Likely future opponents are hammering the argument that it’s all for show. “President Trump is right when he says Governor DeSantis is copying him — first in his style, then on entitlement reform, and now on Ukraine,” Nikki Haley, the former U.S. ambassador who has officially entered the presidential race, said following DeSantis’ Ukraine statement.
Allies note DeSantis is focused on the same issues as other leading Republicans: curbing China’s aggression in the military, economic and technological arenas, securing the U.S.-Mexico border and ending the scourge of fentanyl.

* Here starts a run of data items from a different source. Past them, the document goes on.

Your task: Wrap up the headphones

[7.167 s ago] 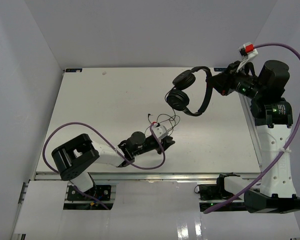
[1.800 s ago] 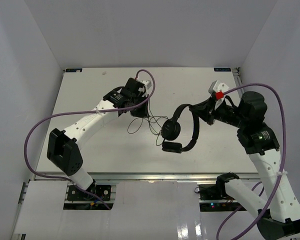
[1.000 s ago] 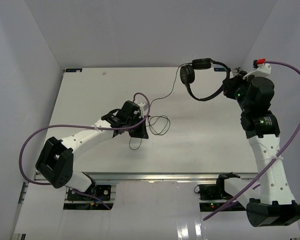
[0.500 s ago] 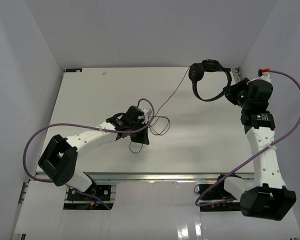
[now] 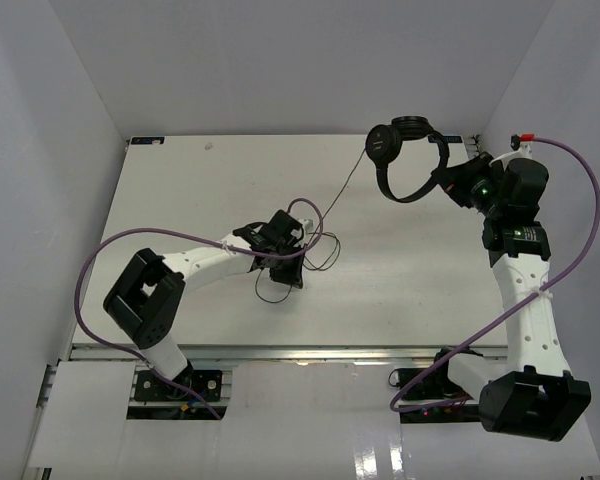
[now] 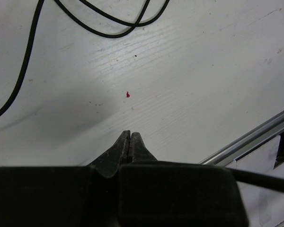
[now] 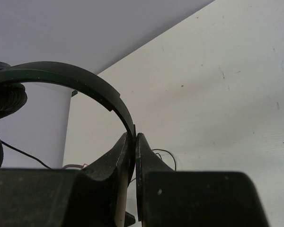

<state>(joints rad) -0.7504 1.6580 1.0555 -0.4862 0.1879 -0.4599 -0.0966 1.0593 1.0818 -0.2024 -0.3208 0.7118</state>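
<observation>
Headphones [image 5: 408, 150] now hang at two o'clock, cups just swung round. My right end effector [image 7: 134, 137] stays clamped on the headband [image 7: 75, 80]. The cord [image 5: 342, 188] trails toward my left end effector [image 6: 130, 136], pinched shut, seemingly empty: wrapping barely started.

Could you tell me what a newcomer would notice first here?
The black over-ear headphones are held up above the far right of the white table, curved headband pinched in the right gripper. Their thin black cord trails to loose loops near the shut left gripper mid-table.

Black headphones [image 5: 383, 143], white table [image 5: 180, 200], purple cable [image 5: 552, 141], tiny red speck [image 6: 128, 94] on table
</observation>
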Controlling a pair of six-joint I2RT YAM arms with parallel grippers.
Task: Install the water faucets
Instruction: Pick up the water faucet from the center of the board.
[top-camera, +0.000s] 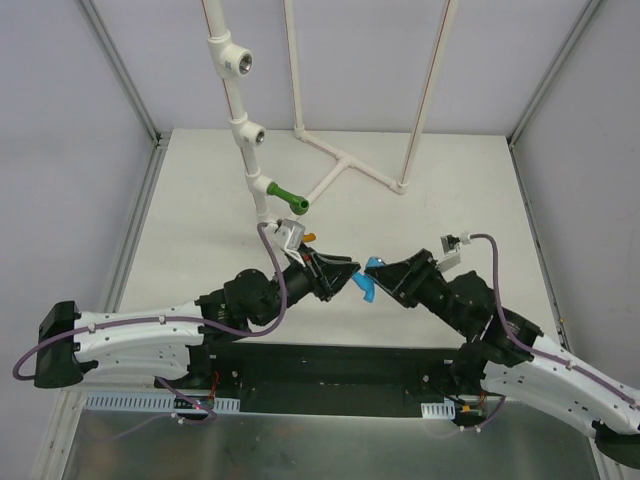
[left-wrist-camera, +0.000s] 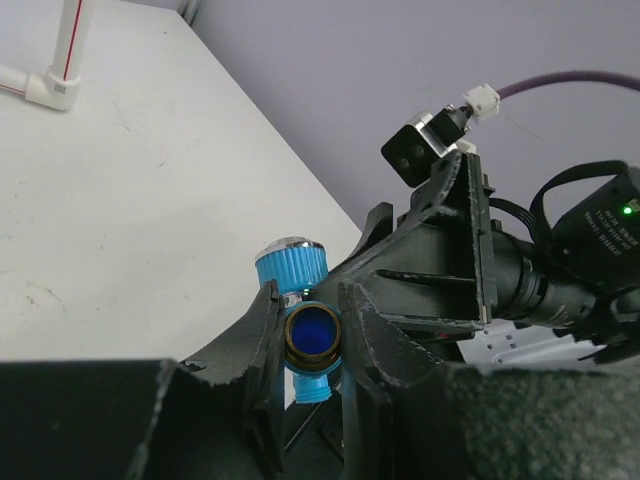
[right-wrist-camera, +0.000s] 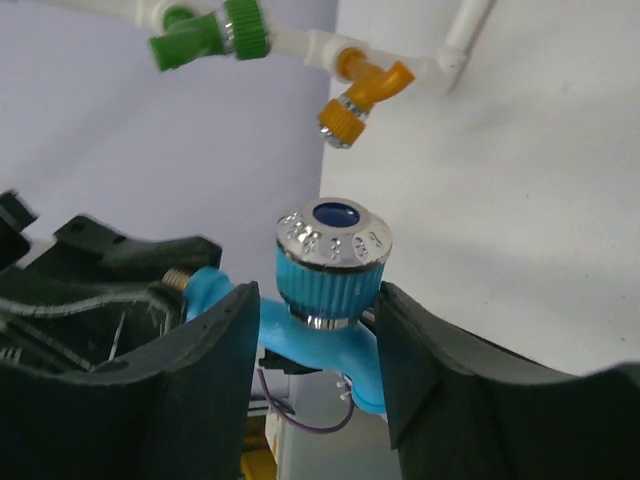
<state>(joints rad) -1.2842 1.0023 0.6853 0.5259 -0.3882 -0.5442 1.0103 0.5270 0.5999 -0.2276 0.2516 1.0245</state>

Where he distinguishes himself from some other 2024 hopefuls is he’d rather restrict the nation’s resources to tackling those challenges — because they most immediately reflect the needs of everyday Americans — instead of policing the world or opening the political space in other nations for small-d democrats to flourish.
As DeSantis put it in his book: “Does the survival of American liberty depend on whether liberty succeeds in Djibouti?”
Gary Fineout contributed to this report.